FrameWorks Institute 2021 Webinar Series
Part I - Framing Health Equity: Communication Strategies That Work
Recorded: June 30, 2021
Presenter: Julie Sweetland, the FrameWorks Institute
We can’t achieve health equity without moving mindsets past health individualism – and that requires us to conscientiously frame health equity topics. Recent empirical research by the FrameWorks Institute offers evidence-based guidance on how to talk about health equity in ways that resonate broadly. Strategies will be illustrated with findings and examples from a range of health equity topics, including tobacco control, maternal and infant health, oral health, childhood adversity, and more. Viewers will walk away with practical strategies to define issues more effectively, make innovative solutions come to life, and leverage the power of a good explanation.
Part II - Communicating in Conservative Contexts: Strategies for Raising Health Equity Issues Effectively
Recorded: July 13, 2021
Presenter: Julie Sweetland, the FrameWorks Institute
To eliminate health disparities, we need to make progress in states and regions where conservative opinions are the norm. Some ways of talking about health equity topics can backfire in conservative contexts – while others can unlock the door to support for good policy. In this session, the FrameWorks Institute shares pragmatic strategies for navigating toward justice in red-state terrain. Each recommendation is grounded in evidence from empirical research showing that reframing can help to build common ground on even the most divisive public health topics.
ALUMNI SPOTLIGHT
Using Billboards to Share a Community Message
Team quick facts
Team: Louisville Lead Free Community Team
Program Affiliation: NLAPH Cohort 10
Location: Louisville, Kentucky
Project aim: To change and advance policy and practices to proactively remove lead and protect the Louisville community.
Framing strategy
The Louisville Lead Free Community Team participated in NLAPH as part of the tenth cohort during the 2020-2021 program year and was one of the inaugural teams brought in under the Lead-Free Communities initiative. The team continues to build upon their original Applied Health Leadership Project (AHLP) and is now utilizing Lead Hazard Removal grant funding to empower Louisville communities to address lead hazard exposures in the area. The project is directly related to improving health equity and the team continues to investigate Health in All Policies (HiAP) methods for building partnerships.

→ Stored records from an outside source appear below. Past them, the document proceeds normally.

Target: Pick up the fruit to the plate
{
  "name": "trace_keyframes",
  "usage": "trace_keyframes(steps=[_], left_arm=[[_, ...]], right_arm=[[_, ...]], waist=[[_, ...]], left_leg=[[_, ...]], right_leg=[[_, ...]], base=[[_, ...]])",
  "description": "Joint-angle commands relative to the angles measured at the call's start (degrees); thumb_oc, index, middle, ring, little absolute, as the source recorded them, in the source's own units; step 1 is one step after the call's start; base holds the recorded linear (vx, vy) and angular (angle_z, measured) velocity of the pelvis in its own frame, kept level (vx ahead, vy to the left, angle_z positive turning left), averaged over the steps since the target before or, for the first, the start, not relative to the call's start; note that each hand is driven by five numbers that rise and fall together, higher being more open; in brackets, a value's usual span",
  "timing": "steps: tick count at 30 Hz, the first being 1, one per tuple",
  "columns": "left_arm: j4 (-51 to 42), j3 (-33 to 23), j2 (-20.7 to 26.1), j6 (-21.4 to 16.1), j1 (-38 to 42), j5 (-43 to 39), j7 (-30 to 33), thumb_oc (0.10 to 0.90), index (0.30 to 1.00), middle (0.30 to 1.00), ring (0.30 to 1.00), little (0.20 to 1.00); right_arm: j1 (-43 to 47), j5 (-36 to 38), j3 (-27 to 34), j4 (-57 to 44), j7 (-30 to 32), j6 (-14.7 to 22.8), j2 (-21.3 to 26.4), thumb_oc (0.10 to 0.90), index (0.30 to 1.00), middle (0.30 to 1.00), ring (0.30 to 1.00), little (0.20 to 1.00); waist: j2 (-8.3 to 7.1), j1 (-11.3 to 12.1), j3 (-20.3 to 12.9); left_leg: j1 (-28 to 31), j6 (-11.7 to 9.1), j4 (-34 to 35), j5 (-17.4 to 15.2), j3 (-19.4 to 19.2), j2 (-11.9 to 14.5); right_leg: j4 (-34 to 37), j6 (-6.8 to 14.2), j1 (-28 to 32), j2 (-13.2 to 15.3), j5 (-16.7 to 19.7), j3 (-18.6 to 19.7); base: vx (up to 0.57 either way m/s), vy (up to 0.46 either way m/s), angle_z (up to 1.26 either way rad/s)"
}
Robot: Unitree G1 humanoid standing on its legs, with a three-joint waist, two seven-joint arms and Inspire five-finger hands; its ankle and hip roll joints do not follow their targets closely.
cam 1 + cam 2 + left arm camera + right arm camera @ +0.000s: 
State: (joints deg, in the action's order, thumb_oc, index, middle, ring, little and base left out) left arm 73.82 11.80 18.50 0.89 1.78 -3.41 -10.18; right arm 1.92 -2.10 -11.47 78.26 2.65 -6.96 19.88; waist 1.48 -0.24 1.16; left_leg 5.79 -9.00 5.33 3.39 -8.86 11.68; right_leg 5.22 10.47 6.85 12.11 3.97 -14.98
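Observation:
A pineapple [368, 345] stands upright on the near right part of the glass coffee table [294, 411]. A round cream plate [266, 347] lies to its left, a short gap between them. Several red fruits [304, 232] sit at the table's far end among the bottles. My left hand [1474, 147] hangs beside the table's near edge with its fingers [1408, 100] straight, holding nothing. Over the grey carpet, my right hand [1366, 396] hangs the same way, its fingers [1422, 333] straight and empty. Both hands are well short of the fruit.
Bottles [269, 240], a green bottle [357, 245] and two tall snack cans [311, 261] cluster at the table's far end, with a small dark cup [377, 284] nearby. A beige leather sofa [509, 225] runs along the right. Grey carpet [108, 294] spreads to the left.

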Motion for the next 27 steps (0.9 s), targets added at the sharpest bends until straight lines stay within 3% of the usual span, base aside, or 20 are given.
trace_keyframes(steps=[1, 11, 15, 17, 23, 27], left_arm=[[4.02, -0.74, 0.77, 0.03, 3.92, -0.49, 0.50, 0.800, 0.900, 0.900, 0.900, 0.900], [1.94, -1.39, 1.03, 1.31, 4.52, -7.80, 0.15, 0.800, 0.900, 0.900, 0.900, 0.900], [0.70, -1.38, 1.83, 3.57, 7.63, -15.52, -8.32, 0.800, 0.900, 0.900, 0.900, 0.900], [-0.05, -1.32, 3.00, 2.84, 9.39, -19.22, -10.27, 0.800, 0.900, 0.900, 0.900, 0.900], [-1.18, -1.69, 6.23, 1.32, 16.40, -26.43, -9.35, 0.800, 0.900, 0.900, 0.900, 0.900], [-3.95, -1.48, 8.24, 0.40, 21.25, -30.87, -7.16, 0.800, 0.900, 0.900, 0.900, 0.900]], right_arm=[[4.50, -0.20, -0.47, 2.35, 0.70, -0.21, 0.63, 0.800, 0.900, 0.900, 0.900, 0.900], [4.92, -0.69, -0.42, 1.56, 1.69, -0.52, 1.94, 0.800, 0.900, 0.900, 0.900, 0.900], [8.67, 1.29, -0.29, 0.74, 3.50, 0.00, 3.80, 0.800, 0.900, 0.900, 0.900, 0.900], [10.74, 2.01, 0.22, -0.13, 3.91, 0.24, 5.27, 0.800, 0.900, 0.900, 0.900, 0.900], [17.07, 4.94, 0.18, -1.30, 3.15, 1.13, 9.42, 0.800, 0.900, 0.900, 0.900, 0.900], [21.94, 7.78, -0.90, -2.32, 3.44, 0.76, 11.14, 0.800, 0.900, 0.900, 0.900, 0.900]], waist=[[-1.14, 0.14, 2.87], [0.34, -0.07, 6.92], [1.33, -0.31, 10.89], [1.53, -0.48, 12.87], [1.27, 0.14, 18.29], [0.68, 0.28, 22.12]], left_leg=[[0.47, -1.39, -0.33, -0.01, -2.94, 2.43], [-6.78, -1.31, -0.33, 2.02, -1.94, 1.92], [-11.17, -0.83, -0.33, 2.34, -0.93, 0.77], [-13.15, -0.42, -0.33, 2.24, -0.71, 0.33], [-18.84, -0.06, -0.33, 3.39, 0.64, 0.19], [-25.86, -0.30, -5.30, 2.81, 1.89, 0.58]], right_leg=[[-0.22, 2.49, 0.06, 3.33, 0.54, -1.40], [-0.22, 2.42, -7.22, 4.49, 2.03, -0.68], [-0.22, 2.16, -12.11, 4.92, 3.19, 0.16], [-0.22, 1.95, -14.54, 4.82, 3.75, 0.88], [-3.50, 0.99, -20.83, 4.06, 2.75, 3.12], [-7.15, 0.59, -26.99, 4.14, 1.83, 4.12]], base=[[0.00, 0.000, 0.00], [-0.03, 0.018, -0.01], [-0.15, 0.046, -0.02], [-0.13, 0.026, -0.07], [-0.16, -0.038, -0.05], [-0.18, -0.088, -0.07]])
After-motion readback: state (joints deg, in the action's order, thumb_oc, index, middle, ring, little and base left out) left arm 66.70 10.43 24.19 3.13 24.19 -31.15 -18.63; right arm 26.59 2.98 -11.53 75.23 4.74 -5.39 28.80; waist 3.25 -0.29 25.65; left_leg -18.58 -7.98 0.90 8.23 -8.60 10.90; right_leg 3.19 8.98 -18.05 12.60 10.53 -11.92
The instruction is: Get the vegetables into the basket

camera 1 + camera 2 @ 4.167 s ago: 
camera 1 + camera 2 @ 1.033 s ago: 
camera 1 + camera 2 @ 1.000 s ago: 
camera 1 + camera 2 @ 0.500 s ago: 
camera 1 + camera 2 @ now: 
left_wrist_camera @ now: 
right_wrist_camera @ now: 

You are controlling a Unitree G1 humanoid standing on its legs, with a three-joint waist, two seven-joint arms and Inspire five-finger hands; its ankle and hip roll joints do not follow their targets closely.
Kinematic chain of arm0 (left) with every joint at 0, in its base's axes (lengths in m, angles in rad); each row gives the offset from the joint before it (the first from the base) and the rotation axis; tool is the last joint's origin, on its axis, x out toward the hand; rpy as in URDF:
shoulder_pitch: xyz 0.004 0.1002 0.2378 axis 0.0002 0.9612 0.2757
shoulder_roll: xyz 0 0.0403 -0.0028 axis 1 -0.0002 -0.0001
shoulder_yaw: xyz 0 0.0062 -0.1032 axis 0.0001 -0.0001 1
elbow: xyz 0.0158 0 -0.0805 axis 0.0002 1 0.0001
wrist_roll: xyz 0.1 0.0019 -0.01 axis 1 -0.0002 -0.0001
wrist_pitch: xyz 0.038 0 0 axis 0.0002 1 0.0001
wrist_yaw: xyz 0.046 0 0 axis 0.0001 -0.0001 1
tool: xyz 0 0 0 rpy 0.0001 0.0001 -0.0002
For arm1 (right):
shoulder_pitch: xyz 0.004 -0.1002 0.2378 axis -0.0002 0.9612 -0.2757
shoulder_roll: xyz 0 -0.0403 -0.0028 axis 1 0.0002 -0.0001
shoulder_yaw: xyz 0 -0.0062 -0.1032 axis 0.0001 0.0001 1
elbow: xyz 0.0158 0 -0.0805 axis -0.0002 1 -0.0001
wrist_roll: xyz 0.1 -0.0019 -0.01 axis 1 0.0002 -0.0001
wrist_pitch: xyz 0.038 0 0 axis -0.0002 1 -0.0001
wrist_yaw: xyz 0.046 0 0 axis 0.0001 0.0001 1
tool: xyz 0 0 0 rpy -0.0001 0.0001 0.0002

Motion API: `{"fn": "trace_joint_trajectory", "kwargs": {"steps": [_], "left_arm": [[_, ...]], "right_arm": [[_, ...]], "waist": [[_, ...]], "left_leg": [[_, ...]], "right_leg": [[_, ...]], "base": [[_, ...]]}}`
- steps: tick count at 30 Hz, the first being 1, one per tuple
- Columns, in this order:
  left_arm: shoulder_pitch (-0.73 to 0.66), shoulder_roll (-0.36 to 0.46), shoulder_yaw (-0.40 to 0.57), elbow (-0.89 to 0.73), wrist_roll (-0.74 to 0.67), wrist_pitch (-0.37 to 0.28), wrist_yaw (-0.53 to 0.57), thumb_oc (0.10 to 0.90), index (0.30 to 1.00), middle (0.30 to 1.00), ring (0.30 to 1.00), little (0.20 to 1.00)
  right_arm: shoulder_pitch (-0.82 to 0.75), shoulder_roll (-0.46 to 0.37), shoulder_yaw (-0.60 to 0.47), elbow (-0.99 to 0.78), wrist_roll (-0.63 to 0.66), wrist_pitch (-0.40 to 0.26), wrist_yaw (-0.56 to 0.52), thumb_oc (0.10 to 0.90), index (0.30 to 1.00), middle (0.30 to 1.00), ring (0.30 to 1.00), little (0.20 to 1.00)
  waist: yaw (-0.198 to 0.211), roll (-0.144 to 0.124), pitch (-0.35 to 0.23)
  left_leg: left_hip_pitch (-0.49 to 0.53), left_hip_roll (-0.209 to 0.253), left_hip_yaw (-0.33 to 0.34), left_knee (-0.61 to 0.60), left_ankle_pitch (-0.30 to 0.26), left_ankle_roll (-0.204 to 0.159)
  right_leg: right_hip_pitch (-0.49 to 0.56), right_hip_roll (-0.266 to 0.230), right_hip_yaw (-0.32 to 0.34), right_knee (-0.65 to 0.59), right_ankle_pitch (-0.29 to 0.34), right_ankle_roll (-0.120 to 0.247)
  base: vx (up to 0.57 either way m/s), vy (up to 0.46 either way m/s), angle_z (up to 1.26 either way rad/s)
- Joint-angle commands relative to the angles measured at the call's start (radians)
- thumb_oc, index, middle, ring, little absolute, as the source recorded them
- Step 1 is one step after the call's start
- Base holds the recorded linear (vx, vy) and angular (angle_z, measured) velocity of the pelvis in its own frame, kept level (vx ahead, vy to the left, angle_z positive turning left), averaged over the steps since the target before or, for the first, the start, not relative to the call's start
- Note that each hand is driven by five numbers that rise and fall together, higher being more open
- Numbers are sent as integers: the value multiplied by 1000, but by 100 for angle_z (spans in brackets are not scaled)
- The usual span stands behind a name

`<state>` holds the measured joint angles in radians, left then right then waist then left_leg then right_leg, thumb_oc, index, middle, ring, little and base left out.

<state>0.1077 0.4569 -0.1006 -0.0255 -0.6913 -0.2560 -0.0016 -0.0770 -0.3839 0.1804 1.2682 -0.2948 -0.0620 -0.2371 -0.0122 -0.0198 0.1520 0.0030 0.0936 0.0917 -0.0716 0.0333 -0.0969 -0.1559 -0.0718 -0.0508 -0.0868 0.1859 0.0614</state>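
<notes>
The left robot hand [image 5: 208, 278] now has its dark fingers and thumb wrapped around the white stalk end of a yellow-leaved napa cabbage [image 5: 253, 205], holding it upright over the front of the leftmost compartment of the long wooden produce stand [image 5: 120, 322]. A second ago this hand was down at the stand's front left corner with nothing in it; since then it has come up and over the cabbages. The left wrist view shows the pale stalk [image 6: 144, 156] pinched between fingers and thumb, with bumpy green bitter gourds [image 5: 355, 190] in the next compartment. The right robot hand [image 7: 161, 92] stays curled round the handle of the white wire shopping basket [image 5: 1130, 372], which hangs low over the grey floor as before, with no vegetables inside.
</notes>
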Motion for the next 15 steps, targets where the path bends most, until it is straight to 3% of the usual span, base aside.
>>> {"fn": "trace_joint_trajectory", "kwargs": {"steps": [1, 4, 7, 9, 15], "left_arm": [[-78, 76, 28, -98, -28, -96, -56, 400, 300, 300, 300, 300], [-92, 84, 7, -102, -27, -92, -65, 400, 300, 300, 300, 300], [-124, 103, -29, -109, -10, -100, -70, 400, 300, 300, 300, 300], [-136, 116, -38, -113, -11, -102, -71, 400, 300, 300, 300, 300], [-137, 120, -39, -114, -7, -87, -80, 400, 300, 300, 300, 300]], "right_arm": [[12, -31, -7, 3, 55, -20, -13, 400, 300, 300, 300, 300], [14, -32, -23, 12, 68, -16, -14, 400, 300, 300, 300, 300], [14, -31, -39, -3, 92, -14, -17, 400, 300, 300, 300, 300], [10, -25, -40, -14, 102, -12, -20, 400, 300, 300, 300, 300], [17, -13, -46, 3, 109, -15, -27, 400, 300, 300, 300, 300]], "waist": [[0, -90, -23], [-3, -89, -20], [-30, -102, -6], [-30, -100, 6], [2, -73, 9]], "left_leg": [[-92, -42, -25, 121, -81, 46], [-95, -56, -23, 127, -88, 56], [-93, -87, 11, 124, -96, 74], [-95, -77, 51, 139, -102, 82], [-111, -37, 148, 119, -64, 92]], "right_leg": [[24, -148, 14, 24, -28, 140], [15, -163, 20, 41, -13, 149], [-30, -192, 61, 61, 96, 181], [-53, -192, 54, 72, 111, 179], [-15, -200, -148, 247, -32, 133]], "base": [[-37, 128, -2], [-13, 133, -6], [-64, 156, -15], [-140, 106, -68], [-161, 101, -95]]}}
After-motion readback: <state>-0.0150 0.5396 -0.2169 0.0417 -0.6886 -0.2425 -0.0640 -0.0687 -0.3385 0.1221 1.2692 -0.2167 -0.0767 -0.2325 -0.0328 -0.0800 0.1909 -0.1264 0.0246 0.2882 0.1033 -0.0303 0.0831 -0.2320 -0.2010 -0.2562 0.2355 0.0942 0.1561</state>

One of the team’s primary strategies includes an arts-based outreach and education campaign soliciting community voices to create a lead awareness communication plan to increase lead competency from within the community, as opposed to speak “at” the community through more traditional communications methods. As part of this message framing strategy, the team created two billboards (seen here on the right) to share community sourced messages about lead awareness.